*** Opening of Data section ***

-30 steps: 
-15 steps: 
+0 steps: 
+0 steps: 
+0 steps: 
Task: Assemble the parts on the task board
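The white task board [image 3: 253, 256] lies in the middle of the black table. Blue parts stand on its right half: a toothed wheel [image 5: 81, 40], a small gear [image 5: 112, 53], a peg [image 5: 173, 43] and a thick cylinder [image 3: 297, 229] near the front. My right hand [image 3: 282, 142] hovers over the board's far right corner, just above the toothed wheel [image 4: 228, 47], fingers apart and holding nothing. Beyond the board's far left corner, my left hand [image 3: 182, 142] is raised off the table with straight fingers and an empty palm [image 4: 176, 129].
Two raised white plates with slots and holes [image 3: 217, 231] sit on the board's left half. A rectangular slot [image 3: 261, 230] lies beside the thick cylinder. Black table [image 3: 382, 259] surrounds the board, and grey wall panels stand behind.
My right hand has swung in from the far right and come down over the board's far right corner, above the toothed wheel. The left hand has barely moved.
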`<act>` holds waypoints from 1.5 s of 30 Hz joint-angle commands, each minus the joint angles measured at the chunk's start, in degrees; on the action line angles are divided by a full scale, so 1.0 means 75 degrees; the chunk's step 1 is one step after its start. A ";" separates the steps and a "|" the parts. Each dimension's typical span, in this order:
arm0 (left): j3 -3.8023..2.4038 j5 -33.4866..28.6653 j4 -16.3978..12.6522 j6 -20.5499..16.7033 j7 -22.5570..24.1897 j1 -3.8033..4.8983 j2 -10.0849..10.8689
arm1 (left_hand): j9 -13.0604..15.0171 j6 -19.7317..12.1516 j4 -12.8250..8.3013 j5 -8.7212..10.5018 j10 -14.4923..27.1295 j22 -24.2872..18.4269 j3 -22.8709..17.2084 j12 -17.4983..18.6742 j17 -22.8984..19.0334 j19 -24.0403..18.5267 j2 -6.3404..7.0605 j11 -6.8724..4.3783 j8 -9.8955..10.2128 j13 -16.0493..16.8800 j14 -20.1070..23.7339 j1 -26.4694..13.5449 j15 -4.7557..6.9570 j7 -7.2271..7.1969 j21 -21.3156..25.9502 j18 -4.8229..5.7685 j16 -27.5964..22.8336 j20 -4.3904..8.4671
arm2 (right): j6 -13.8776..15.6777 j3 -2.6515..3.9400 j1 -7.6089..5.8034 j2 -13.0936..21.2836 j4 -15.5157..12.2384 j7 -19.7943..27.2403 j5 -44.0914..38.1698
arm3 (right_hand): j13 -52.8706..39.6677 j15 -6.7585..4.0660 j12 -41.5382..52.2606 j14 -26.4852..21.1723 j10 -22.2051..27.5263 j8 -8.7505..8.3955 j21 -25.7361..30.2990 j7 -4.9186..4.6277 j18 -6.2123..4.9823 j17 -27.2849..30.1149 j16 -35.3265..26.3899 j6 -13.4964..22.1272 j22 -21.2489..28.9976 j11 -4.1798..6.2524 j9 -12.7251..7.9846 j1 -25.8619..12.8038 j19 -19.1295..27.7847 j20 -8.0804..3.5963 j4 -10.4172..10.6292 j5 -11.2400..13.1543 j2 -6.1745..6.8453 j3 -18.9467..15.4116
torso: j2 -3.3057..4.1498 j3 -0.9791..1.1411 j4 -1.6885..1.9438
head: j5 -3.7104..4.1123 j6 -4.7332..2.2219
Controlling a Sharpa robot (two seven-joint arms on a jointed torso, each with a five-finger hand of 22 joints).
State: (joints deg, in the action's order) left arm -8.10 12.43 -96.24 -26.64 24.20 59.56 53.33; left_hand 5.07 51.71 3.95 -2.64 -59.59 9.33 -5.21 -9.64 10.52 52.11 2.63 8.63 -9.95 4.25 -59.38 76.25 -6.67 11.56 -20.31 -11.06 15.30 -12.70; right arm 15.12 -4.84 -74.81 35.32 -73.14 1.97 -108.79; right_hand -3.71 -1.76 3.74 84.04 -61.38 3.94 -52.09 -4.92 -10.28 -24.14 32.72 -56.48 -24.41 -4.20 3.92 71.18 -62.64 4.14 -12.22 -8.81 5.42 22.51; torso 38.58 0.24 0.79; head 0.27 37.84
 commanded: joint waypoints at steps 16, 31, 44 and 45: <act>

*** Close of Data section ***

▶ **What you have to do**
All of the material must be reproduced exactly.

▶ **Written answer**
-30 steps: 
-15 steps: 
+0 steps: 
+0 steps: 
+0 steps: 
Task: Assemble the parts on the task board
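The white task board [image 3: 253, 256] lies in the middle of the black table. Blue parts stand on its right half: a toothed wheel [image 5: 81, 40], a small gear [image 5: 112, 53], a peg [image 5: 173, 43] and a thick cylinder [image 3: 297, 229] near the front. My right hand [image 3: 282, 142] hovers over the board's far right corner, just above the toothed wheel [image 4: 228, 47], fingers apart and holding nothing. Beyond the board's far left corner, my left hand [image 3: 182, 142] is raised off the table with straight fingers and an empty palm [image 4: 176, 129].
Two raised white plates with slots and holes [image 3: 217, 231] sit on the board's left half. A rectangular slot [image 3: 261, 230] lies beside the thick cylinder. Black table [image 3: 382, 259] surrounds the board, and grey wall panels stand behind.
My right hand has swung in from the far right and come down over the board's far right corner, above the toothed wheel. The left hand has barely moved.
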`<act>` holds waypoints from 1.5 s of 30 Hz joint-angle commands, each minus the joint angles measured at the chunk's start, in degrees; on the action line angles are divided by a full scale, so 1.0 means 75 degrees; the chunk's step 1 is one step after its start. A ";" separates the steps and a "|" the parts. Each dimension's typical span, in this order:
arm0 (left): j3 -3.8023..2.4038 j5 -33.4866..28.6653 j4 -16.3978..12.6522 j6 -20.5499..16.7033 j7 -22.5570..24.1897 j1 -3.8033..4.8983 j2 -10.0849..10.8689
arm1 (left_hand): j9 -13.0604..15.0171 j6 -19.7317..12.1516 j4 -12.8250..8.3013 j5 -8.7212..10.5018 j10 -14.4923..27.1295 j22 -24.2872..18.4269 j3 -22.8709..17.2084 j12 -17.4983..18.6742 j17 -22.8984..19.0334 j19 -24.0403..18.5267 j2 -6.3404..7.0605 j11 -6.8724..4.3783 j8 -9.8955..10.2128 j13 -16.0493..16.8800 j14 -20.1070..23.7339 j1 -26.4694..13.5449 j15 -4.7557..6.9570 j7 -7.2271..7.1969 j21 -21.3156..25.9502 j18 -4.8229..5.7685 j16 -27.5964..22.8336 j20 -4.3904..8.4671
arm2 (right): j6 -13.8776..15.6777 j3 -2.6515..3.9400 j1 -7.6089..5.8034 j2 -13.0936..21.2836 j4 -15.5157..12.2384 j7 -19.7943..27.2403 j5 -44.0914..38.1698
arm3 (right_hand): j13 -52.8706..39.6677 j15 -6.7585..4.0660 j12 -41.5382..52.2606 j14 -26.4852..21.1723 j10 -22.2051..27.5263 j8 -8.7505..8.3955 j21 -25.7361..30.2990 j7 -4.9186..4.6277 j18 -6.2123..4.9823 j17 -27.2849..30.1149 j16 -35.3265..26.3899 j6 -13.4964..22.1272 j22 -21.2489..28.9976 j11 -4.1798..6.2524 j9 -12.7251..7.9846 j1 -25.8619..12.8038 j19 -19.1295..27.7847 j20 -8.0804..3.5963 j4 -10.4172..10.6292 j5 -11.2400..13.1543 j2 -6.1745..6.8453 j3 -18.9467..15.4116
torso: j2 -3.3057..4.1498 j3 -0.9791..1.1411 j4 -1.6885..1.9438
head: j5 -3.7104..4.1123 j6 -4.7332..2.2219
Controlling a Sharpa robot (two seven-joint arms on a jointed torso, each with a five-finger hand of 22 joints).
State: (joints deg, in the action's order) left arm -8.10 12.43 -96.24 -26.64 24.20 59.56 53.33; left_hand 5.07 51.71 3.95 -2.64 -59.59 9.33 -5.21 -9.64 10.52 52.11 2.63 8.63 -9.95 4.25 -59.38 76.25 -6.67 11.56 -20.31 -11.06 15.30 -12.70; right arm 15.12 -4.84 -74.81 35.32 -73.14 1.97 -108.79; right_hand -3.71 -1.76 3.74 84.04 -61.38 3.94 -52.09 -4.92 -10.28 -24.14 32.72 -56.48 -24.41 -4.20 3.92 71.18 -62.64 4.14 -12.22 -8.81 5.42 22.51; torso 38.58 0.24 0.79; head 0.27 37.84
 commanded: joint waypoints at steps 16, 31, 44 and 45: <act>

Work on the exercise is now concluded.